> [What to do]: Copy out all of the data that follows, exactly as it appears.
****
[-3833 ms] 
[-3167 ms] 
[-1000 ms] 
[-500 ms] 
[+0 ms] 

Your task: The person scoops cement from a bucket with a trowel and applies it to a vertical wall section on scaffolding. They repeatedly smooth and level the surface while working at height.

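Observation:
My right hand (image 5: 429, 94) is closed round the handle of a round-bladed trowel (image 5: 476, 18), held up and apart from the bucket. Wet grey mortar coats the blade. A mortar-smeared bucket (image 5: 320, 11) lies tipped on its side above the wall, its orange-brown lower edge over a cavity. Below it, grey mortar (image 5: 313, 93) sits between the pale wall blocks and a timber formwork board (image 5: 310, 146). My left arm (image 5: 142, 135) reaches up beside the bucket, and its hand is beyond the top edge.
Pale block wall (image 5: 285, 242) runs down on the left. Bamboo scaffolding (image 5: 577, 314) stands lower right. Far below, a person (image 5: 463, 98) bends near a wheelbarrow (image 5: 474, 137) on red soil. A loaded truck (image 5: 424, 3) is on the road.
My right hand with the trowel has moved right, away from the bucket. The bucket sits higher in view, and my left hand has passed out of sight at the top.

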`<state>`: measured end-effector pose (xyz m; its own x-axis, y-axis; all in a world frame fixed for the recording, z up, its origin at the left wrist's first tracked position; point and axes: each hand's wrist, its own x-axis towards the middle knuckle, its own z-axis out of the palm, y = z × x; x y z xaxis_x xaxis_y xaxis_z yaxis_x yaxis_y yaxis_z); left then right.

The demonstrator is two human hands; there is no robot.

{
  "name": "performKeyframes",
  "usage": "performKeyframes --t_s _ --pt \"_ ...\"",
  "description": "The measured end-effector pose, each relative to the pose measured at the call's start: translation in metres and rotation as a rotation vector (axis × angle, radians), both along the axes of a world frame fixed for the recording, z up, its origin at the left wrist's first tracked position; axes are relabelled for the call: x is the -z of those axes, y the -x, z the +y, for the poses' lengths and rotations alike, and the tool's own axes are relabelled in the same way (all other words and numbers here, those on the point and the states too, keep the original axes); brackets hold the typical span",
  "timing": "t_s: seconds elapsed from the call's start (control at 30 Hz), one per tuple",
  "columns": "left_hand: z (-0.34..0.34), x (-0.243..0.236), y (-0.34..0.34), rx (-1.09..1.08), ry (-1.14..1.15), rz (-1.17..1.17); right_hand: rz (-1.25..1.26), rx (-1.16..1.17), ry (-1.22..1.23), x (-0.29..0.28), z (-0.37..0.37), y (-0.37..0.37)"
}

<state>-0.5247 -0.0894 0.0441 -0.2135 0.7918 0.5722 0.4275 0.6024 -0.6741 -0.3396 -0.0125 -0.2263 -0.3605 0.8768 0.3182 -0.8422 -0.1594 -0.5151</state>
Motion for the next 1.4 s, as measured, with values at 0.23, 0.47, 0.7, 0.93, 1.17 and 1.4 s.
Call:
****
> [Output]:
[-3833 ms] 
[-3167 ms] 
[-1000 ms] 
[-500 ms] 
[+0 ms] 

Your task: The person scoops cement from a bucket with a trowel and applies it to a vertical wall section on scaffolding. They repeatedly smooth and level the surface while working at height.

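Observation:
My right hand (image 5: 429, 94) is closed round the handle of a round-bladed trowel (image 5: 476, 18), held up and apart from the bucket. Wet grey mortar coats the blade. A mortar-smeared bucket (image 5: 320, 11) lies tipped on its side above the wall, its orange-brown lower edge over a cavity. Below it, grey mortar (image 5: 313, 93) sits between the pale wall blocks and a timber formwork board (image 5: 310, 146). My left arm (image 5: 142, 135) reaches up beside the bucket, and its hand is beyond the top edge.
Pale block wall (image 5: 285, 242) runs down on the left. Bamboo scaffolding (image 5: 577, 314) stands lower right. Far below, a person (image 5: 463, 98) bends near a wheelbarrow (image 5: 474, 137) on red soil. A loaded truck (image 5: 424, 3) is on the road.
My right hand with the trowel has moved right, away from the bucket. The bucket sits higher in view, and my left hand has passed out of sight at the top.
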
`<state>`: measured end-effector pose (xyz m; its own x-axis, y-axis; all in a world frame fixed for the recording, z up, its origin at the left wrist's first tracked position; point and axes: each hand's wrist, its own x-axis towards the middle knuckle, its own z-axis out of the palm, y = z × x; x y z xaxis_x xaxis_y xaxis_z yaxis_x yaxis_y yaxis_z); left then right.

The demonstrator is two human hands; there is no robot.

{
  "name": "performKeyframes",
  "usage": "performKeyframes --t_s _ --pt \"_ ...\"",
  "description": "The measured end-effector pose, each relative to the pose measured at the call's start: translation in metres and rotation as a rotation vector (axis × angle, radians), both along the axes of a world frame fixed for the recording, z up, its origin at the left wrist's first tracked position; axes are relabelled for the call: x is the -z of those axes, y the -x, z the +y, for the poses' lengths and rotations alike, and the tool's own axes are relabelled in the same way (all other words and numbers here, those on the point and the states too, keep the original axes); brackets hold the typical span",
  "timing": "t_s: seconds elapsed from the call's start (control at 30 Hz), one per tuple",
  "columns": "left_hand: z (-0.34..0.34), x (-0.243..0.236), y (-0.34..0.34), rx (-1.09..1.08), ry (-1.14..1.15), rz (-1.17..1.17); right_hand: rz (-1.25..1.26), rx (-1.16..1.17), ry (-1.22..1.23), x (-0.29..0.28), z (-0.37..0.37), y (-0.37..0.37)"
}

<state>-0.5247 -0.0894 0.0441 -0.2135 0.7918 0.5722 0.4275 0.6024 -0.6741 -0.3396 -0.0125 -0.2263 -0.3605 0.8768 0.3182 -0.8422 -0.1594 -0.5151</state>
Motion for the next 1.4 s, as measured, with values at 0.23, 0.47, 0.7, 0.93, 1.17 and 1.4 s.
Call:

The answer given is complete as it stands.